Esta falta de eficacia clínica al finalizar el tratamiento de 8 semanas se acompañaba de los previsibles efectos secundarios de un medicamento psicoactivo: sedación (en más del 50% de los pacientes), fatiga, dificultad para hablar, amnesia y dificultades para la coordinación motora.

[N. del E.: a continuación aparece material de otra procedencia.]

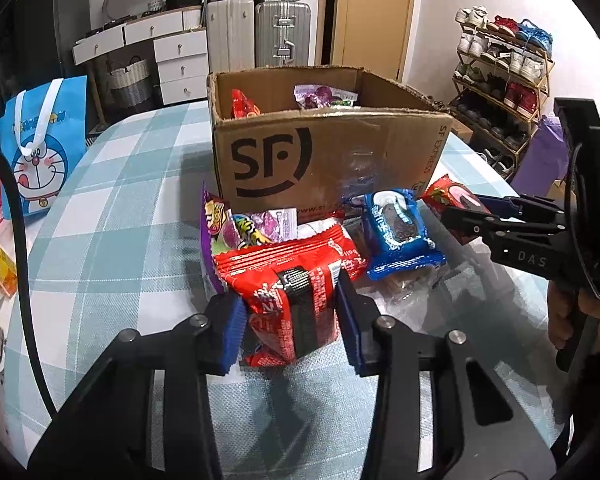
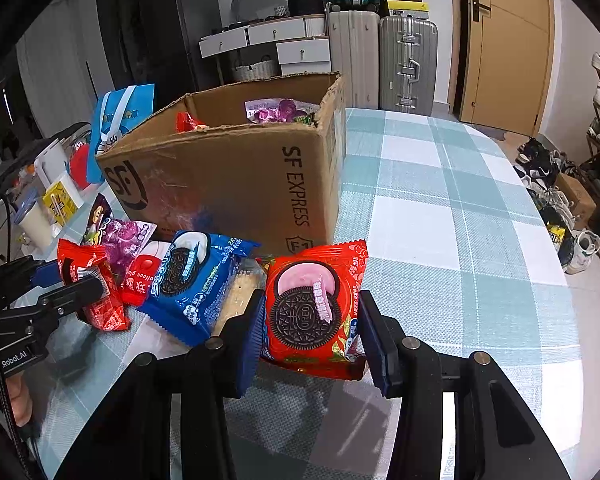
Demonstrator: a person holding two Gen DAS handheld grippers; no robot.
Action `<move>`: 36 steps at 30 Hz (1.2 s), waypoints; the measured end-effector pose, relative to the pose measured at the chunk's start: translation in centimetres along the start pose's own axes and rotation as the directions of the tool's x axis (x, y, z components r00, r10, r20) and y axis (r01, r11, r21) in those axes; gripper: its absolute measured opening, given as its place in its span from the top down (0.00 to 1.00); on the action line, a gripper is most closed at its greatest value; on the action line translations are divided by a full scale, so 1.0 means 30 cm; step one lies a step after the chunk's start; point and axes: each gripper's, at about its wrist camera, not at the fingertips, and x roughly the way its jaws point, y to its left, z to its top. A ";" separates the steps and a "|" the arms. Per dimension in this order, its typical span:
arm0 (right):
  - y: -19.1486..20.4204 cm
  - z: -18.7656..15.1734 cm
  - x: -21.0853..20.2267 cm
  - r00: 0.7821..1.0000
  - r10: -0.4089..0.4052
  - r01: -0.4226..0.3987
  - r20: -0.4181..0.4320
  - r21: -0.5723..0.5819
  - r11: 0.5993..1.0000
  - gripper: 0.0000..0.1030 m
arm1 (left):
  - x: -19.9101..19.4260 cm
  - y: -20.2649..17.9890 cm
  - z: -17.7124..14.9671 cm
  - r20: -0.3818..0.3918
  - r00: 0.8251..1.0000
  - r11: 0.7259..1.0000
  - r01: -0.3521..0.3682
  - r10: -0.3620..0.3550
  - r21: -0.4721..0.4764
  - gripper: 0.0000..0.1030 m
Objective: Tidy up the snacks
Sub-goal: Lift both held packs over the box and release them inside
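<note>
An open SF cardboard box point(image 1: 332, 152) stands on the checked table and holds a red packet point(image 1: 242, 104) and a purple packet point(image 1: 324, 96). My left gripper point(image 1: 292, 316) is shut on a red snack packet point(image 1: 288, 300), lifted a little above the table. My right gripper point(image 2: 312, 336) is shut on a red Oreo packet point(image 2: 316, 308) right of the pile; it also shows in the left wrist view point(image 1: 460, 216). A blue Oreo packet point(image 1: 400, 232) and purple packets point(image 1: 236, 228) lie in front of the box.
A blue Doraemon bag point(image 1: 44, 148) stands at the table's left, with a yellow carton point(image 2: 60, 200) and cups point(image 2: 36, 220) near it. The box point(image 2: 236, 176) sits left of bare tablecloth point(image 2: 460, 240). Suitcases, drawers and a shoe rack point(image 1: 500, 80) lie beyond the table.
</note>
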 end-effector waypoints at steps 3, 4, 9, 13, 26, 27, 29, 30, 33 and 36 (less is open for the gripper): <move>0.000 0.000 -0.003 1.000 0.001 -0.001 0.003 0.001 1.000 0.56 | -0.016 0.000 0.003 0.011 1.000 1.000 0.007 -0.007 0.000 0.63; 0.000 0.000 -0.005 1.000 0.000 0.000 0.005 0.001 1.000 0.56 | -0.020 0.000 0.004 0.013 1.000 1.000 0.009 -0.009 -0.001 0.63; 0.003 0.001 -0.011 1.000 0.001 -0.001 0.014 -0.001 1.000 0.56 | -0.036 0.000 0.006 0.024 1.000 1.000 0.020 -0.020 -0.003 0.64; 0.004 0.006 -0.026 1.000 0.003 -0.003 0.028 0.000 1.000 0.56 | -0.052 -0.003 0.010 0.039 0.999 1.000 0.023 -0.023 -0.005 0.64; 0.029 0.032 -0.130 0.994 0.047 -0.046 0.102 -0.016 0.999 0.56 | -0.123 0.007 0.058 0.107 0.994 1.000 -0.011 0.013 -0.021 0.64; 0.035 0.037 -0.146 0.992 0.053 -0.051 0.114 -0.021 0.998 0.56 | -0.125 0.011 0.063 0.112 0.994 1.000 -0.013 0.016 -0.026 0.64; 0.047 0.046 -0.170 0.989 0.065 -0.062 0.135 -0.026 0.998 0.56 | -0.137 0.016 0.077 0.125 0.992 0.999 -0.015 0.020 -0.036 0.64; 0.052 0.048 -0.181 0.987 0.071 -0.068 0.143 -0.027 0.997 0.56 | -0.142 0.018 0.086 0.132 0.991 0.999 -0.019 0.024 -0.040 0.64; 0.067 0.061 -0.222 0.981 0.087 -0.082 0.176 -0.034 0.996 0.56 | -0.152 0.020 0.110 0.147 0.989 0.999 -0.020 0.028 -0.049 0.64; 0.075 0.070 -0.252 0.975 0.097 -0.091 0.201 -0.037 0.995 0.56 | -0.156 0.012 0.137 0.161 0.986 0.999 -0.027 0.034 -0.046 0.64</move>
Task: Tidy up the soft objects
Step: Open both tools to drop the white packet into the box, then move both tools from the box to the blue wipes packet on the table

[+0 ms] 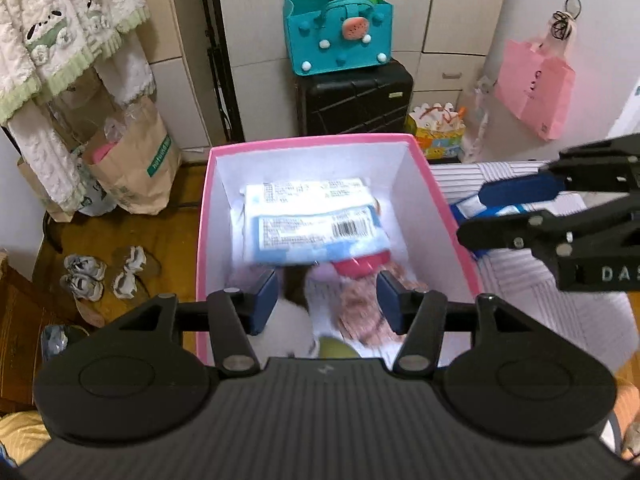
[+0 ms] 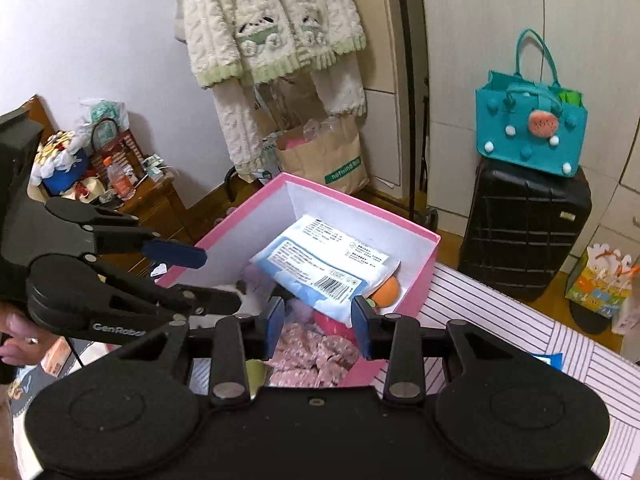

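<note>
- I have both claws over a pink box (image 1: pixel 436 196) that stands on a white striped bed cover (image 2: pixel 480 308); past it are a wooden floor, pale wardrobe doors, a black suitcase (image 1: pixel 356 100) with a teal felt bag (image 1: pixel 338 36) on top, and fleecy pyjamas (image 2: pixel 272 32) hanging on the left.
- The left gripper (image 1: pixel 327 300) is released, holding nothing, just above the near end of the box.
- The right gripper (image 2: pixel 318 322) is likewise spread and holding nothing, above the box's near corner.
- Just ahead of both claws a blue-and-white soft packet (image 2: pixel 324 268) with a barcode label lies on top of pink floral cloth (image 2: pixel 316 352) inside the box.
- Readable: "GenRobot" on the left claw's body, "DAS" on the right's; the packet print is too small.
- Only the right view shows the orange ball (image 2: pixel 386 292) beside the packet and a cluttered side table (image 2: pixel 132 188); only the left shows shoes (image 1: pixel 102 276) and a pink paper bag (image 1: pixel 534 88).
</note>
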The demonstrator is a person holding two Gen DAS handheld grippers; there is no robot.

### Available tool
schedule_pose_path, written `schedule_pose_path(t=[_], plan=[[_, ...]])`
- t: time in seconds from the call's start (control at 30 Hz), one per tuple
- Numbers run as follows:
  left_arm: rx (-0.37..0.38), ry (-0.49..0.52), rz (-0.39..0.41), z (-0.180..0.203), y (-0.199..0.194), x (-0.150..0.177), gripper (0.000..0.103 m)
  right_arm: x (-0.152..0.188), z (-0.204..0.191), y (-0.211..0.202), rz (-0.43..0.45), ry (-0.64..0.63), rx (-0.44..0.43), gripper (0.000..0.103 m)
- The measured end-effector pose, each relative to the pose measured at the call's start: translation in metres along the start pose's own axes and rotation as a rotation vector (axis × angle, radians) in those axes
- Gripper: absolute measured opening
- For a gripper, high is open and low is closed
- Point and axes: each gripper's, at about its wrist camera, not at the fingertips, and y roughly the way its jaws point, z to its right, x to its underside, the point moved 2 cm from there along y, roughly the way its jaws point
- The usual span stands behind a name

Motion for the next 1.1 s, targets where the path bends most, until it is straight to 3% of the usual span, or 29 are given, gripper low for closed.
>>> schedule_pose_path(t=[0.1, 0.27, 0.57, 1.1], plan=[[0.024, -0.002, 0.034, 0.003, -0.027, 0.006, 0.057, 0.000, -0.008, -0.012, -0.004, -0.020, -0.012, 0.046], [-0.014, 0.038, 0.089, 0.018, -0.063, 0.021, 0.060, 0.009, -0.024, -0.035, 0.015, -0.070, -0.048, 0.047], [-0.035, 0.156, 0.120, 0.057, -0.096, 0.057, 0.064, 0.042, -0.038, -0.078, 0.046, -0.121, -0.083, 0.050], [0.029, 0.325, 0.108, 0.145, -0.107, 0.098, 0.074, 0.105, -0.032, -0.135, 0.074, -0.175, -0.072, 0.061]])
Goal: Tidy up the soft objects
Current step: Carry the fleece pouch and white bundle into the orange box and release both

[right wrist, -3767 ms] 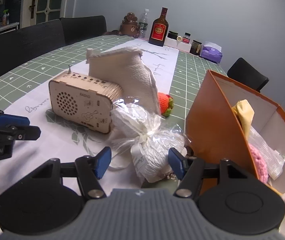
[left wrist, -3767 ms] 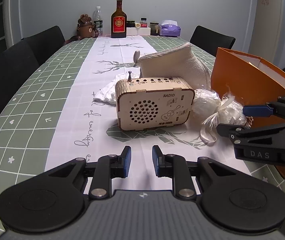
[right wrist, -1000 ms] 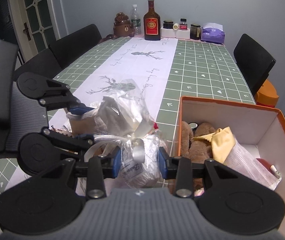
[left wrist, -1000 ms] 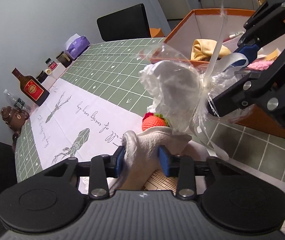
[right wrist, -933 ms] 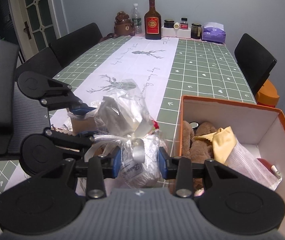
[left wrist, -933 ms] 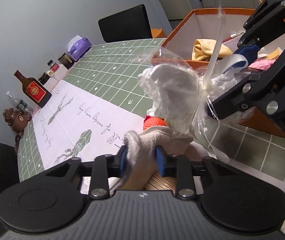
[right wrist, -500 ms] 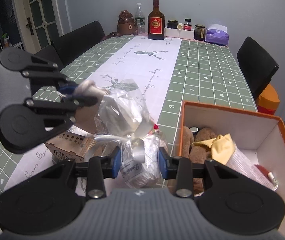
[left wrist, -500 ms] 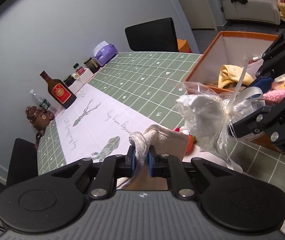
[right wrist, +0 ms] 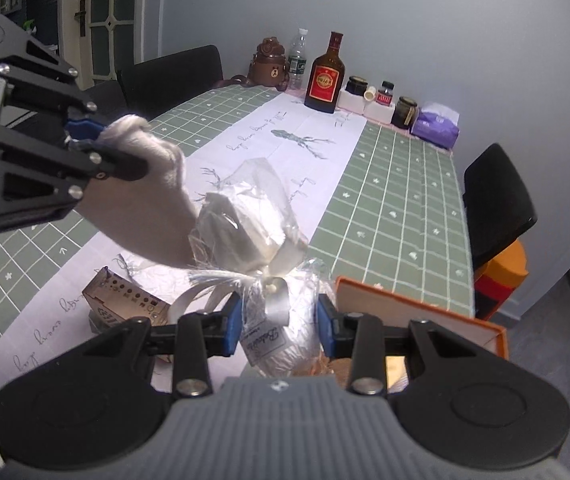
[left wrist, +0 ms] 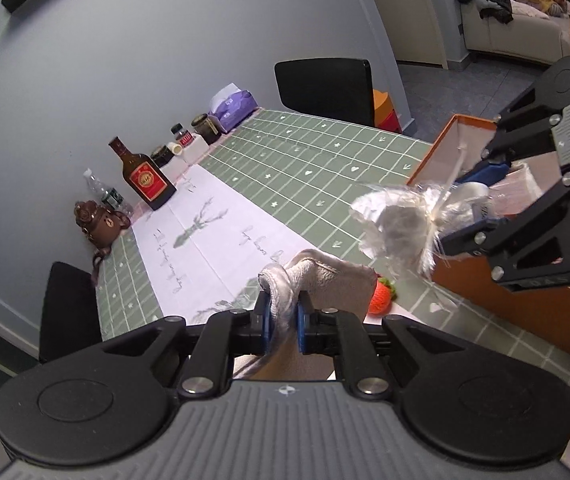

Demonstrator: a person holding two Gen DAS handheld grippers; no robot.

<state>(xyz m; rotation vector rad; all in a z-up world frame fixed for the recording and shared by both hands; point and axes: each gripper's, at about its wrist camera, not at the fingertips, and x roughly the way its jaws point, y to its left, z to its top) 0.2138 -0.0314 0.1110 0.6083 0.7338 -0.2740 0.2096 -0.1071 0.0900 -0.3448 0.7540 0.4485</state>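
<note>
Cloth [left wrist: 327,280], one beige plush piece, hangs clear of the table [left wrist: 325,168], pinched at its top fold by the left gripper [left wrist: 281,322], whose blue pads are nearly together; its long axis runs downward from the grip. One cellophane bundle [right wrist: 281,332], ribbon-tied with a script label too small to read, sits clamped between the half-spread pads of the right gripper [right wrist: 279,326], its crinkled top pointing away toward the table's far end, just beside the orange box [right wrist: 417,310]. One wooden radio [right wrist: 125,306] lies below. One red-labelled bottle [right wrist: 324,76] stands at the far edge.
</note>
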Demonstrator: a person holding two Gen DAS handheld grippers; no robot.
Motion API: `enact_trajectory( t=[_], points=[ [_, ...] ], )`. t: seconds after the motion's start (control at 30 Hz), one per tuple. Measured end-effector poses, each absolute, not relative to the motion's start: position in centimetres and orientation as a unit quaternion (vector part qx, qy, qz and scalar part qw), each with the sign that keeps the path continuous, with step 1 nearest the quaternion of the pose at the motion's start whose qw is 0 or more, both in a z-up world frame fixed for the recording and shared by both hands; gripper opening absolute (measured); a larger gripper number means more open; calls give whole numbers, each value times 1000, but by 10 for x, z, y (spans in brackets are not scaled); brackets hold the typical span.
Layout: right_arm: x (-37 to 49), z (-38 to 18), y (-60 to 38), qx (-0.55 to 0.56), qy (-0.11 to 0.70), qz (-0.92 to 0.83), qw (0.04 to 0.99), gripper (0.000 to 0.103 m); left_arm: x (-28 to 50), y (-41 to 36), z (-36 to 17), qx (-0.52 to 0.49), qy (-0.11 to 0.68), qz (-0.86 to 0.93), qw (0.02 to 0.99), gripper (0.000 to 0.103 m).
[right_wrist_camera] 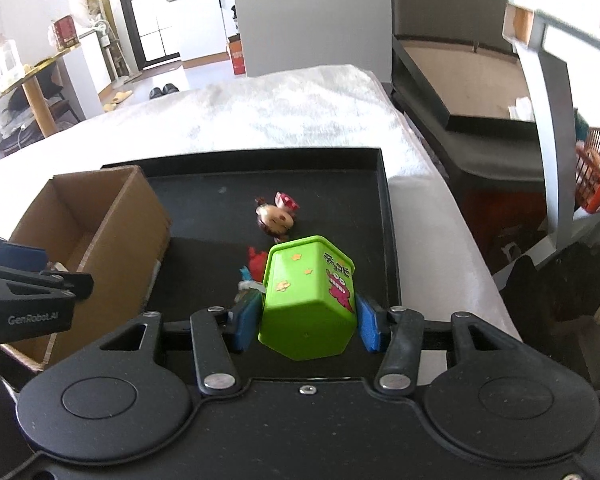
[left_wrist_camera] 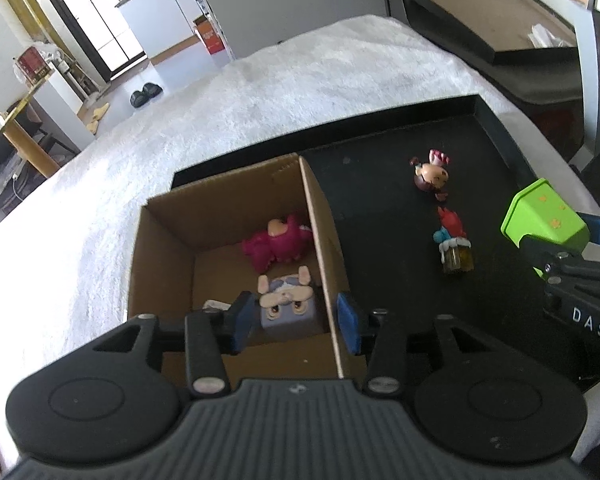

Pero esto no era lo peor. Durante la fase de retirada del medicamento, los pacientes tratados con alprazolan empeoraron de manera dramática mientras que los pacientes del grupo placebo seguían mejorando. El 39% de los pacientes no toleraron la retirada, por desarrollar síntomas de abstinencia y hubo que reiniciar la medicación. En el 35% de los pacientes hubo un rebrote de los ataques de pánico con más gravedad que la que tenían los enfermos al iniciar el tratamiento. Otro 35% sufrió, durante la fase de retirada, síntomas floridos que incluían confusión, alteraciones sensitivas, depresión, dolores musculares, visión borrosa, diarrea, disminución del apetito y pérdida de peso.

Al final de las seis semanas de seguimiento (las 4 de reducción y 2 más de control sin tratamiento) los pacientes que habían sido tratados con alprazolam sufrían una media de 6,8 ataques de pánico cada semana mientras que los del grupo tratado con placebo, que habían seguido mejorando, de 1,8 ataques semanales.
Los resultados del estudio eran evidentes: el alprazolan era un medicamento peligroso e inútil.
Había que aderezar este varapalo. Pero, que no cunda el pánico, para eso tenemos a los de la APA, a los amigos editores y a los académicos que firmarán los artículos.
Antes de la publicación de los resultados del estudio, Klerman ya acudió a varios congresos científicos para contar los resultados preliminares que “demostraban la eficacia del alprazolan en el trastorno de pánico”.